Updated: Feb 13, 2022


This blog will demonstrate how do I perform data cleaning and preparation using Python libraries.

JupyterNotebook and datasets

 

The process of dealing with missing, incorrect, incomplete, insignificant, improperly formatted, or duplicated data in a dataset is called data cleaning or scrubbing. Machine learning (ML) algorithms provide a better result when the dataset used by the algorithm is well-formatted and error-free. So, before deciding or applying an ML algorithm, Data Scientist or Data Analyst perform the following two steps:

1. Data Exploration - Understand the source data in detail and logically associate the attributes

2. Data Scrubbing – Correct errors found in the source data and format the data for the best performance of the selected ML algorithm


This project is divided into two parts:

1. Part 1, the students use Assignment#1_Part1_Motor_Insurance_Fraud.csv dataset

2. Part 2, the students use Assignment#1_Part1_Online_Activity.csv dataset


Libraries used: pandas, NumPy, seaborn, matplotlib


Part 1 – Data Exploration


Data Exploration

After loading the data and storing it in the data frame, we can see the dataset "Assignment#1_Part1_Motor_Insurance_Fraud.csv" contains 500 rows and 14 columns.

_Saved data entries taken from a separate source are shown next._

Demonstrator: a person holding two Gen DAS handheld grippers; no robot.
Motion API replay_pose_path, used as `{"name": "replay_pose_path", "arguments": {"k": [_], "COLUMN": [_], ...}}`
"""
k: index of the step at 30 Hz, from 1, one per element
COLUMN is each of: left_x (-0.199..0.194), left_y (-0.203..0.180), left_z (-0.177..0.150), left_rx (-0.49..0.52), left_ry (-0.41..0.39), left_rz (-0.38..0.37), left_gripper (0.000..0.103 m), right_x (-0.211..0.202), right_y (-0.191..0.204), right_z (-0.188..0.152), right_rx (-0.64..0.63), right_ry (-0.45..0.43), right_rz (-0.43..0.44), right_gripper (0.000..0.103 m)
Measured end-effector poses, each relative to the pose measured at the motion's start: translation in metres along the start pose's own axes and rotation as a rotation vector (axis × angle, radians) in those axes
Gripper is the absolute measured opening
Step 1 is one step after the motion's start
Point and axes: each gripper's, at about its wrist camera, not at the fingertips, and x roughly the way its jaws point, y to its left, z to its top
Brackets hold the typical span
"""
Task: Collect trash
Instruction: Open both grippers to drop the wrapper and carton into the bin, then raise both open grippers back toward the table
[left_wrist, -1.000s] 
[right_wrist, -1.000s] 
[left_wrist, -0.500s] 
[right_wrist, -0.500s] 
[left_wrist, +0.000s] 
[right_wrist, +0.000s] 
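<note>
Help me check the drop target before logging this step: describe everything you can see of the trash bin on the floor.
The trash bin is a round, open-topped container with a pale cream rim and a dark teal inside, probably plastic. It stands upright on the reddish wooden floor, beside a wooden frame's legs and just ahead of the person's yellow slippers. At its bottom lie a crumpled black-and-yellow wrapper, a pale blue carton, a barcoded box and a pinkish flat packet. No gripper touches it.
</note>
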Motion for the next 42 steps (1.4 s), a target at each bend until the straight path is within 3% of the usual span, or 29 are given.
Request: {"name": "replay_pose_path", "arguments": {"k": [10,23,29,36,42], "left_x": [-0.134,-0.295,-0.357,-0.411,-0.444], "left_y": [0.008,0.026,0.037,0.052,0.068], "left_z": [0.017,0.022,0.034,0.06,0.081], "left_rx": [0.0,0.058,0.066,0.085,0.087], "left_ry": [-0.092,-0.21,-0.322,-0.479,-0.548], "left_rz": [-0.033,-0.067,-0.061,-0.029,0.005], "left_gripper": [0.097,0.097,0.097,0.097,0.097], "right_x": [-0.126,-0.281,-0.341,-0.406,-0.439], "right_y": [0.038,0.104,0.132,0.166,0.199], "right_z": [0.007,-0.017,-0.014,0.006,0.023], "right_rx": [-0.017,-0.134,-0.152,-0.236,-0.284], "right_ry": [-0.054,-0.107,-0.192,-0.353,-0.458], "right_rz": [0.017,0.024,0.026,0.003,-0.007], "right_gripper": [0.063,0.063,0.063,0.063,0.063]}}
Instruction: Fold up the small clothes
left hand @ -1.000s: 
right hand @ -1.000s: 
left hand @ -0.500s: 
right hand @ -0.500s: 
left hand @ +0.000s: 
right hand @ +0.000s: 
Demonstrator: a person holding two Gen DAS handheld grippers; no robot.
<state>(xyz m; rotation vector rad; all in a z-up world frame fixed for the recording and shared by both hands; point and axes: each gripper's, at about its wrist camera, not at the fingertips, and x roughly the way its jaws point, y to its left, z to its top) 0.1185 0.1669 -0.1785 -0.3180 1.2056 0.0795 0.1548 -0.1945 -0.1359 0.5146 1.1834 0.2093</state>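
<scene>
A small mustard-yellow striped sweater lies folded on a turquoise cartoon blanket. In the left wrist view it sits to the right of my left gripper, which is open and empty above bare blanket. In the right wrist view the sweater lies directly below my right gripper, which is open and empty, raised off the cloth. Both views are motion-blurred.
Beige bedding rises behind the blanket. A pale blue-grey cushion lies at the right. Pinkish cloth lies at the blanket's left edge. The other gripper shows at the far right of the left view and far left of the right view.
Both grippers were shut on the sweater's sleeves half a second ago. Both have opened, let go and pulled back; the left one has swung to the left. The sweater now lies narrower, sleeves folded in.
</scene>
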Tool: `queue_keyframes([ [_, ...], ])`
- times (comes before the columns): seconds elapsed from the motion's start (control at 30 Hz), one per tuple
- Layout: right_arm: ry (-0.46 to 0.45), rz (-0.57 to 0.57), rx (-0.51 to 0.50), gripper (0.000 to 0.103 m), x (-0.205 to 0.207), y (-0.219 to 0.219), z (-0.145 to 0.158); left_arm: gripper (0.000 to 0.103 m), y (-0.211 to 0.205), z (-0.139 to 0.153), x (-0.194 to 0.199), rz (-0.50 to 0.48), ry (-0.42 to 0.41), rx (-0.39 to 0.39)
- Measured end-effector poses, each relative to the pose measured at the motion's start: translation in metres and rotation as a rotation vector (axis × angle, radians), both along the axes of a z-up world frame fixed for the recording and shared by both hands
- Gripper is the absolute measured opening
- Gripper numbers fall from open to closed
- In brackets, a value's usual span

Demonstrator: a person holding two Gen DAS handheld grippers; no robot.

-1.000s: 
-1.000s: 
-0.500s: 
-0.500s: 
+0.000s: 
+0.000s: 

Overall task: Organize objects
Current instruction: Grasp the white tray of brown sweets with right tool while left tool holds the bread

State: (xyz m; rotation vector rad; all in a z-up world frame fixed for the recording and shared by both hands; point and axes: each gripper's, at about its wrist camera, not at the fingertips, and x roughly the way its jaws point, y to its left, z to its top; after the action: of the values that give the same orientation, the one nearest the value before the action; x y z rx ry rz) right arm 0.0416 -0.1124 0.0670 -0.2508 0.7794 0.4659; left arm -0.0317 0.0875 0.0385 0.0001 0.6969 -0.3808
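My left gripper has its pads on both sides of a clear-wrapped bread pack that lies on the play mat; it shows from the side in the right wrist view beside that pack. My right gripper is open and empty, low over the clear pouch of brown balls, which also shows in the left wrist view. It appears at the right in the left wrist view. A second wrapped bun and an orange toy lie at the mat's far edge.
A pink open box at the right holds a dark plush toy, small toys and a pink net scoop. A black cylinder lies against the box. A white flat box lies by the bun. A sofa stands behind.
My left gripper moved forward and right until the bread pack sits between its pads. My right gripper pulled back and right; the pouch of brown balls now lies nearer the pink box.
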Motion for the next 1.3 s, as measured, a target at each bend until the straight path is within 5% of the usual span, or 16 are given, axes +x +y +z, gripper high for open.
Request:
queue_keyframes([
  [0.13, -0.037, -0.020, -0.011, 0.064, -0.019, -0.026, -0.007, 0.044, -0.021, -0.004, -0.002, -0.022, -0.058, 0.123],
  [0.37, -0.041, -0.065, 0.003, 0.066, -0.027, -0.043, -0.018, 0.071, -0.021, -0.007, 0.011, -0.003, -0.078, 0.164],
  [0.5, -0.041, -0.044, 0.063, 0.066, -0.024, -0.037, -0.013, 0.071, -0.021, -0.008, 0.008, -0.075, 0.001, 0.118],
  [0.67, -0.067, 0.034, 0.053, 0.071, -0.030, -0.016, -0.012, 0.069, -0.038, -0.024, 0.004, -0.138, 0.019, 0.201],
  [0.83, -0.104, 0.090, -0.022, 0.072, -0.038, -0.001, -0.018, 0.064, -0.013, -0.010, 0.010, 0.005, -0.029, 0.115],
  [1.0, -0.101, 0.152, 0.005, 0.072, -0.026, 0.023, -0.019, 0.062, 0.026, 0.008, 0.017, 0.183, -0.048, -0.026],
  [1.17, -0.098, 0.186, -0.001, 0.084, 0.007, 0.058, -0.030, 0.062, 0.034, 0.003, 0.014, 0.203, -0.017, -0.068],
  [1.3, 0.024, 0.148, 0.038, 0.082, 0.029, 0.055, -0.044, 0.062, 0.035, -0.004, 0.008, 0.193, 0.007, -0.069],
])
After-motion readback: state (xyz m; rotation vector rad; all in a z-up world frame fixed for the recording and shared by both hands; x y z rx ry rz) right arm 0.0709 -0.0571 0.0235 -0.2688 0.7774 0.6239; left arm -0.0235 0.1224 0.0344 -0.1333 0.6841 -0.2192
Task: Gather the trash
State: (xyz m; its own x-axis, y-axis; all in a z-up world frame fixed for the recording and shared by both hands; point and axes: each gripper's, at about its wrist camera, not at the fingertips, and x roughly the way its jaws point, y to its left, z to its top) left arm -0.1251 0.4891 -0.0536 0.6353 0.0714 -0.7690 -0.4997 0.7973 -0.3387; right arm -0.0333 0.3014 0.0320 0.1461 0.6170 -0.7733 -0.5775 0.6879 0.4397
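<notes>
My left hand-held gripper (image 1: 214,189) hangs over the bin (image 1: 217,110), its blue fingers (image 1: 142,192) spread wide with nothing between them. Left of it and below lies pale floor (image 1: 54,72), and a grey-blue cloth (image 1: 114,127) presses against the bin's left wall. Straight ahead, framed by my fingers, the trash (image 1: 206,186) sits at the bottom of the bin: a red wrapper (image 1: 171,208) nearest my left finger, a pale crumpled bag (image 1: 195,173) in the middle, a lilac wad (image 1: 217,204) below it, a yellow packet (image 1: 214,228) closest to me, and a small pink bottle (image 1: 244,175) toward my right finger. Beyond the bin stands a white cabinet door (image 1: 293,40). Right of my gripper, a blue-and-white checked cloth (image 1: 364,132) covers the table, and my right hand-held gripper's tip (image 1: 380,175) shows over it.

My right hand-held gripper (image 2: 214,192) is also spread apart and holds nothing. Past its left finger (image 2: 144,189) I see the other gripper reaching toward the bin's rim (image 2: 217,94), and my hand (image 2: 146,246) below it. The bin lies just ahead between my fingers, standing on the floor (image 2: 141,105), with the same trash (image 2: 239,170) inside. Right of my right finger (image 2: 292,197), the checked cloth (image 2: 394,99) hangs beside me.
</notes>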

Type of columns and columns name:


One of the examples of how column values look like is "Injury Type."

The column "Injury Type" shows 177 cases of Broken Limb, 172 cases of Soft Tissue, 116 cases of Back, and 35 cases of Serious.


I also created a new column called "Revenue," which is the sum of "Num claims" and "Claim Amount Received."



The result shows that my dataset now has the new column "Revenue" that is calculated accordingly using "NumClaims" and "Claim Amount Received."



Data Missing Values

I also wanted to identify missing values in the column.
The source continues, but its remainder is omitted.